■ RECORDED DATA

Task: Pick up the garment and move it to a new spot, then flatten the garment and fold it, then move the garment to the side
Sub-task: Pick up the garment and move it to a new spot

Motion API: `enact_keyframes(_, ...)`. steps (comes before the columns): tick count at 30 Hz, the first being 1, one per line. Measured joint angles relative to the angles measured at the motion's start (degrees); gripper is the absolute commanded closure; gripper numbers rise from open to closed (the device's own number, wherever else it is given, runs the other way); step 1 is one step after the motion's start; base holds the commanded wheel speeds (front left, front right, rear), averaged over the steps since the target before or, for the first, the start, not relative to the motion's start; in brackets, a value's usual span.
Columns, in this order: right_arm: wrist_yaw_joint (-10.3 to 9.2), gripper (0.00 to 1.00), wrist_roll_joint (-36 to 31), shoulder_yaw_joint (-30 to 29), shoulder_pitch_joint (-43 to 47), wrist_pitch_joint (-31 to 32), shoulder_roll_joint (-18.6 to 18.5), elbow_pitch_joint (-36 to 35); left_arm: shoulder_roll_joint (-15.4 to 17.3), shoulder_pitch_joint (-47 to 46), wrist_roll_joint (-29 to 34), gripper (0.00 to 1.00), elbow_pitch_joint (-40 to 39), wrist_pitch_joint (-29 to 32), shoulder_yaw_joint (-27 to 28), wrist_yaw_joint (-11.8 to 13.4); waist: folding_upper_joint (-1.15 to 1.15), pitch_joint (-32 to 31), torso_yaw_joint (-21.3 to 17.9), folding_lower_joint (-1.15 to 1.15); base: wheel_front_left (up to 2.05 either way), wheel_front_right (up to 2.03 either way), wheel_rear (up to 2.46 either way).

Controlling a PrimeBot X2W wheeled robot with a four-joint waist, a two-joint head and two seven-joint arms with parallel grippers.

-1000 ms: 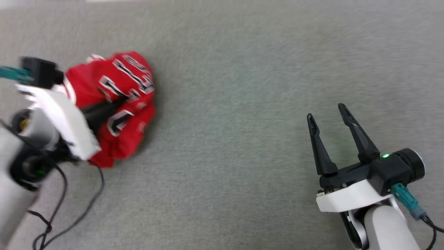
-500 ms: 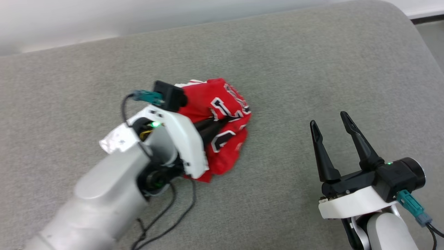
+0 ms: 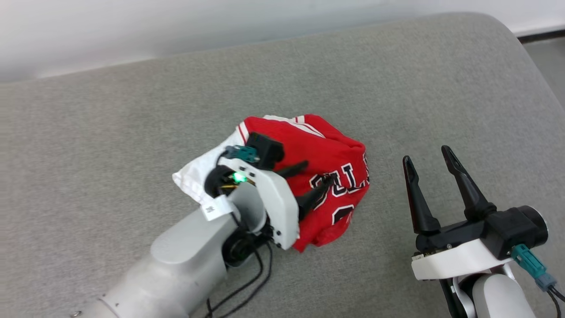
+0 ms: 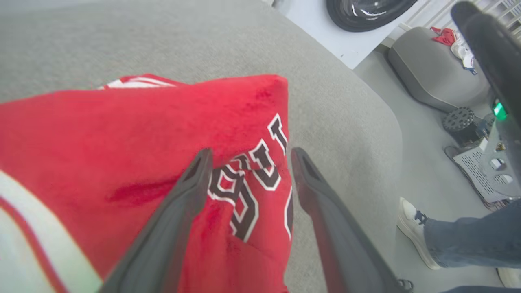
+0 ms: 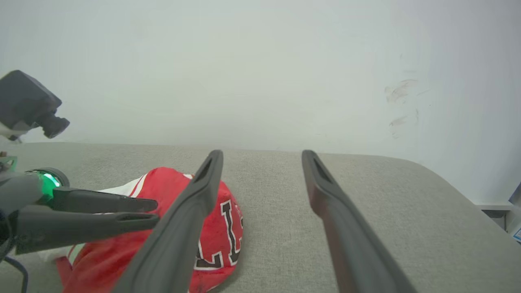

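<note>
Frame centre: the left gripper (image 3: 315, 175) hangs over the crumpled shirt (image 3: 326, 145), fingers spread; lower right, the right gripper (image 3: 426, 154) gapes empty.

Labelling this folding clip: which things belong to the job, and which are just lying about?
Job: red Bulls jersey; left gripper; right gripper; grey upholstered surface.
Lying about: person's white shoe; grey pouf; clothes heaped on it.
</note>
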Motion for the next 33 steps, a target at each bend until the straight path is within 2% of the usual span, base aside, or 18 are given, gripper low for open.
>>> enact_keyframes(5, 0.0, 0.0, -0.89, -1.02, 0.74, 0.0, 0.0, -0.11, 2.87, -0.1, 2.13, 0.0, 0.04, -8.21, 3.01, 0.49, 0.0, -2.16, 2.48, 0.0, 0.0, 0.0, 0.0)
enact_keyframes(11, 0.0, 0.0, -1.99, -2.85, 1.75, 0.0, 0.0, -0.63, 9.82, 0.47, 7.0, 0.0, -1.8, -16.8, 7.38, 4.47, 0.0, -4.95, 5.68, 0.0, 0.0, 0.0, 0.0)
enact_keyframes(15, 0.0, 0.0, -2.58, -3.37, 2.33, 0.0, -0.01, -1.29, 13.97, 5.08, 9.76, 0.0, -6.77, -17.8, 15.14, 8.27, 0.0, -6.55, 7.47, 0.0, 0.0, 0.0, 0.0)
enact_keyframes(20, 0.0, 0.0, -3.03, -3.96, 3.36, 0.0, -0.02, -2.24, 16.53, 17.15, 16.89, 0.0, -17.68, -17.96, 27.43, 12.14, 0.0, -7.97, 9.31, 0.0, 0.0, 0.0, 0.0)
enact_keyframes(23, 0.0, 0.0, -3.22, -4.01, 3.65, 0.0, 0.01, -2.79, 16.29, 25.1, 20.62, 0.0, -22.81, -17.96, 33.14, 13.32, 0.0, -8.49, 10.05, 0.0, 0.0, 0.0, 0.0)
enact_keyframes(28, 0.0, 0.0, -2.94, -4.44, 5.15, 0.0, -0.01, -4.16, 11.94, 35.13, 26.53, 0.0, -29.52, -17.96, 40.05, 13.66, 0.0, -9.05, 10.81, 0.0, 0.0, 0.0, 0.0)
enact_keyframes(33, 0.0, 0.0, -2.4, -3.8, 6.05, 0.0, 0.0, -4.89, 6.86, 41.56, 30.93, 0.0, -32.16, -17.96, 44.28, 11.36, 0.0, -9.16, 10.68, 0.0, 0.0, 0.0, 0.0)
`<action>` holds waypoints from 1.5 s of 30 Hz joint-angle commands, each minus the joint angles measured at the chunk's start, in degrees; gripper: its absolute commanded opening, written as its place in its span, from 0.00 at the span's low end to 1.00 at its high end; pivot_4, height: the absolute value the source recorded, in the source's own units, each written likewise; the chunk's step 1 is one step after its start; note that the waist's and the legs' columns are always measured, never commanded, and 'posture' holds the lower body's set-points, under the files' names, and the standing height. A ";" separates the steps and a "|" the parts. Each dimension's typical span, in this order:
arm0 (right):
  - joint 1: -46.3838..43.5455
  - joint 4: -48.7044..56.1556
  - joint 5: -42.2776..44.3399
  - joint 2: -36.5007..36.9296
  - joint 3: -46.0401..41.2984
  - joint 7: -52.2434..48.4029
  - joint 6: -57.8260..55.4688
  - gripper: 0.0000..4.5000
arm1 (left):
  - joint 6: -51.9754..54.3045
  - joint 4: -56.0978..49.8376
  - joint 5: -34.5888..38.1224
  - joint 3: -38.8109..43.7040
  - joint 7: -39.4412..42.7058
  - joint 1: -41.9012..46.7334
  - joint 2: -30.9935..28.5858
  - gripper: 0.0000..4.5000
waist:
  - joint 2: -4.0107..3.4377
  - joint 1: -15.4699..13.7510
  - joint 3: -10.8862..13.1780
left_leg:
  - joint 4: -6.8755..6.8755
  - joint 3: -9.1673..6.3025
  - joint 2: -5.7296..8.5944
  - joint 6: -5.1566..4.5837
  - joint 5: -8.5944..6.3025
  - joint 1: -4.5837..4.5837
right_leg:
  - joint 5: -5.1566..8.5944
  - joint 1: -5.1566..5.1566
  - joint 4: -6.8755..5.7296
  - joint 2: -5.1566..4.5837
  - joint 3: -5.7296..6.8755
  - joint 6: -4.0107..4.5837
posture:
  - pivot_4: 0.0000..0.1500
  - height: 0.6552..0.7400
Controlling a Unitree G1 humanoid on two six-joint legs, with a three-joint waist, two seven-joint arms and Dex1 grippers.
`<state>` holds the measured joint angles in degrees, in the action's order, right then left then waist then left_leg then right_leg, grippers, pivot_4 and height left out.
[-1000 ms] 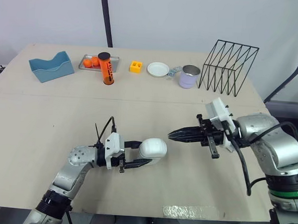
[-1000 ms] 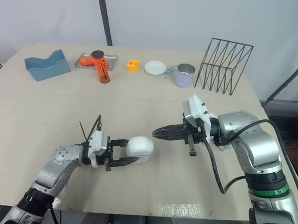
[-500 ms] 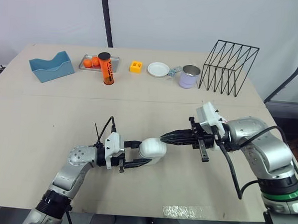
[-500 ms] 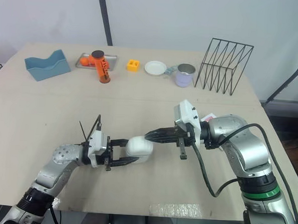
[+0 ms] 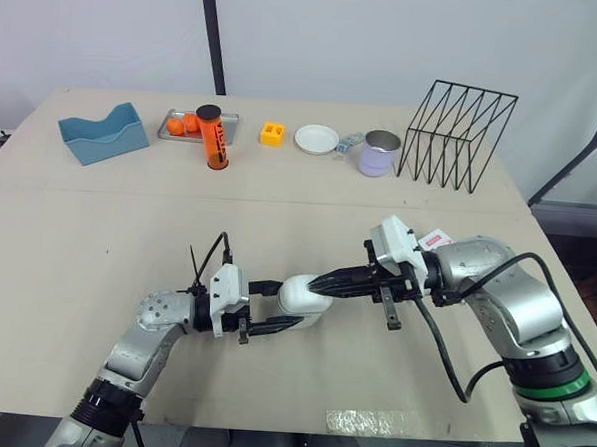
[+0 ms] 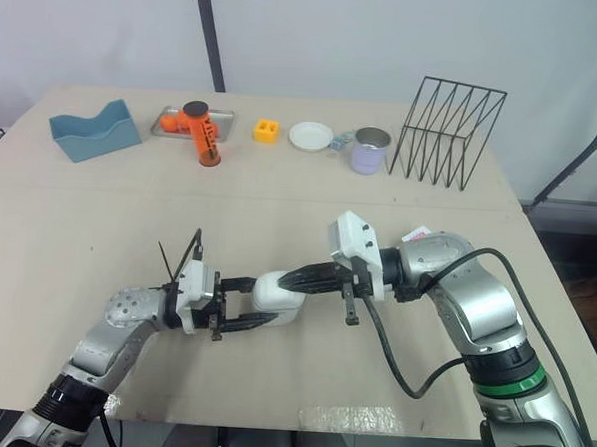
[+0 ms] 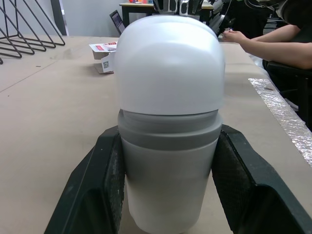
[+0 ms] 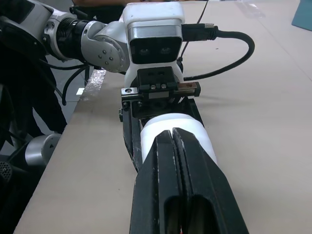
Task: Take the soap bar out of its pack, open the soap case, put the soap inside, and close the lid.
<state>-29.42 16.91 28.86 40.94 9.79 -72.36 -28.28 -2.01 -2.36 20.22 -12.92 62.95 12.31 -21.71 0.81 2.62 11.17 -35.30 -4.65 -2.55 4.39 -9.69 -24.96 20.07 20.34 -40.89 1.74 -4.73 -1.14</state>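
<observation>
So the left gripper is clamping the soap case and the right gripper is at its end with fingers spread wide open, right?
Not quite. The right gripper has its fingers pressed shut, not spread, as the right wrist view shows. The rest holds: the left gripper clamps the soap case, with the right gripper at its end.

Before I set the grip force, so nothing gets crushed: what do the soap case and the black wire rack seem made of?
The soap case is probably hard plastic, smooth with a soft sheen; white domed lid meets a grey band at a clean seam. The wire rack is likely metal, black coated: thin straight rods.
</observation>
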 commanded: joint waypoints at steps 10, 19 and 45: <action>-2.13 -1.36 -6.66 0.10 6.97 1.62 0.00 0.01 | -0.16 -0.79 -0.01 0.77 -0.20 0.78 -0.45 0.45 | 0.01 0.07 -0.04 | 0.02 0.03 -0.03 0.00 0.00 0.41 | 0.15 -0.39 0.01 0.02 -0.04 -0.26 | 1.00 1.00; -3.27 -1.82 -10.15 0.66 10.29 2.72 -0.79 0.01 | -0.05 -0.14 -0.09 0.94 -0.53 1.49 -0.02 0.45 | 0.02 0.09 -0.10 | 0.04 0.03 -0.05 0.00 0.00 0.71 | 0.19 -0.70 0.06 0.04 -0.05 -0.33 | 1.00 1.00; -4.34 0.39 -14.79 1.14 16.76 3.97 -3.42 0.01 | 0.37 0.79 -0.72 0.74 0.25 1.54 0.14 0.45 | 0.55 0.10 -0.91 | 0.46 0.09 -0.06 0.02 0.01 1.20 | 0.22 -1.08 0.39 0.02 -0.14 -0.37 | 1.00 1.00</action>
<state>-36.55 20.04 19.09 40.79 20.16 -68.20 -28.68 -0.14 -0.42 19.41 -12.55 63.01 12.83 -21.51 1.36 2.71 10.27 -34.83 -4.55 -2.62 4.41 -9.69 -23.74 20.29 19.25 -40.49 1.76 -4.87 -1.51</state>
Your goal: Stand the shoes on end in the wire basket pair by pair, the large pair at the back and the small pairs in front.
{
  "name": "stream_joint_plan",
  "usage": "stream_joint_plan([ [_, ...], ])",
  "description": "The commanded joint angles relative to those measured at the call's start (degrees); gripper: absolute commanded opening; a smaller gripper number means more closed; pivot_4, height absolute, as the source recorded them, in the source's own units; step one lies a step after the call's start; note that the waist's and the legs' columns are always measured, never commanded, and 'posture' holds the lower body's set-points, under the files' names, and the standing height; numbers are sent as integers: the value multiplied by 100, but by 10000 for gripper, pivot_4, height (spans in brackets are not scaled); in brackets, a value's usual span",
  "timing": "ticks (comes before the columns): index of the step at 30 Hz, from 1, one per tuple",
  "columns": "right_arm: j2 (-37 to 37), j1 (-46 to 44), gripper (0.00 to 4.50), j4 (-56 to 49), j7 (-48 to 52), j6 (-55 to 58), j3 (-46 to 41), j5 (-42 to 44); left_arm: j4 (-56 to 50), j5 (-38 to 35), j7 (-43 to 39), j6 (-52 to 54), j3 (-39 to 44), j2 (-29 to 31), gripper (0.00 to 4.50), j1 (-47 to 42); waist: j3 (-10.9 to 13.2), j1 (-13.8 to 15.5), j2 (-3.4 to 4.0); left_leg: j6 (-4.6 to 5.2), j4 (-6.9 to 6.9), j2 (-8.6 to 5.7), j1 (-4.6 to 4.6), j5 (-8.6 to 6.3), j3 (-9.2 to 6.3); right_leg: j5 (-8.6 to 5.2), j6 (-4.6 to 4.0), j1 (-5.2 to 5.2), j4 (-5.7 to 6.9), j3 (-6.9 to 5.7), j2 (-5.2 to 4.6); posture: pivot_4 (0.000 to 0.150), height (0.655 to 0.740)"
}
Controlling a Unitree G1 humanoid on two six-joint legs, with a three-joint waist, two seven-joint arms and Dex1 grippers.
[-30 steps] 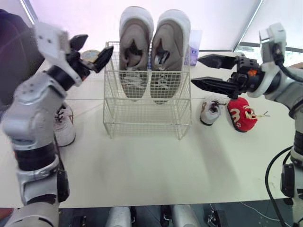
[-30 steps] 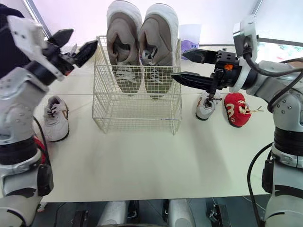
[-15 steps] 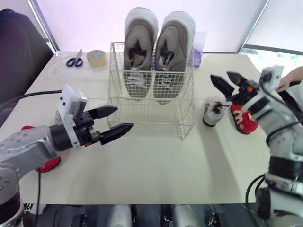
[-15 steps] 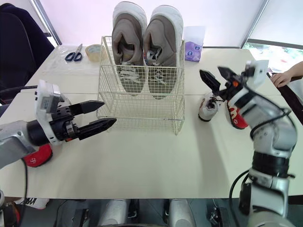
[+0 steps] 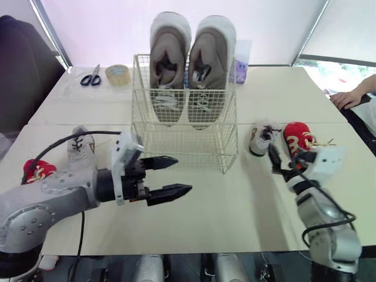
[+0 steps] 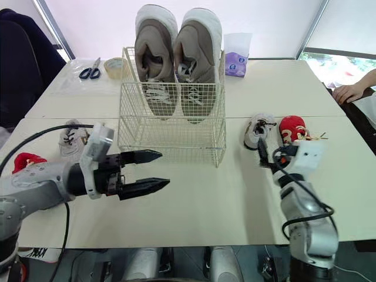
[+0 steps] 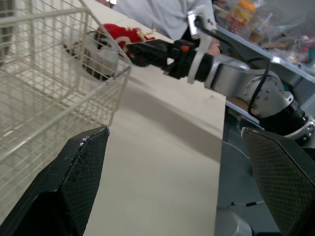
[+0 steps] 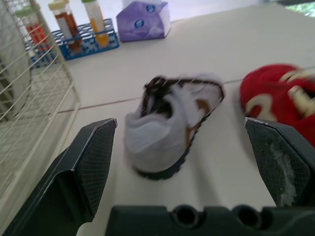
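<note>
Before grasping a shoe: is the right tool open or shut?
Open: the right tool has its fingers wide apart in its wrist view.

Daylight is coming in through a window [image 6: 338,67] at the right rear and spreading over a cream table [image 5: 235,217] that is taking up the foreground. A faint seam [image 5: 53,124] is running across the tabletop. A pale, glowing wall or blind [image 5: 106,29] is closing off the back, with a dark frame bar [image 5: 50,35] slanting up it. A dark chair [image 5: 20,76] is standing at the table's left rear corner. A shelf [image 7: 256,46] crowded with jars is standing beyond the table's edge.
</note>
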Motion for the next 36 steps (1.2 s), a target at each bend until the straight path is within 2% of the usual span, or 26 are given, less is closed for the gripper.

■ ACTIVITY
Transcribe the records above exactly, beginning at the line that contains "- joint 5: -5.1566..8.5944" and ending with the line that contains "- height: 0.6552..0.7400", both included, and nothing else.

■ ANSWER TO THIS EXERCISE
  - joint 5: -5.1566..8.5944
  - joint 1: -5.1566..5.1566
  - joint 4: -6.8755..5.7296
  - joint 2: -5.1566..4.5837
  - joint 3: -5.7296..6.8755
  - joint 6: -4.0107..4.5837
posture:
  - pivot_4: 0.0000..0.1500
  - height: 0.6552..0.7400

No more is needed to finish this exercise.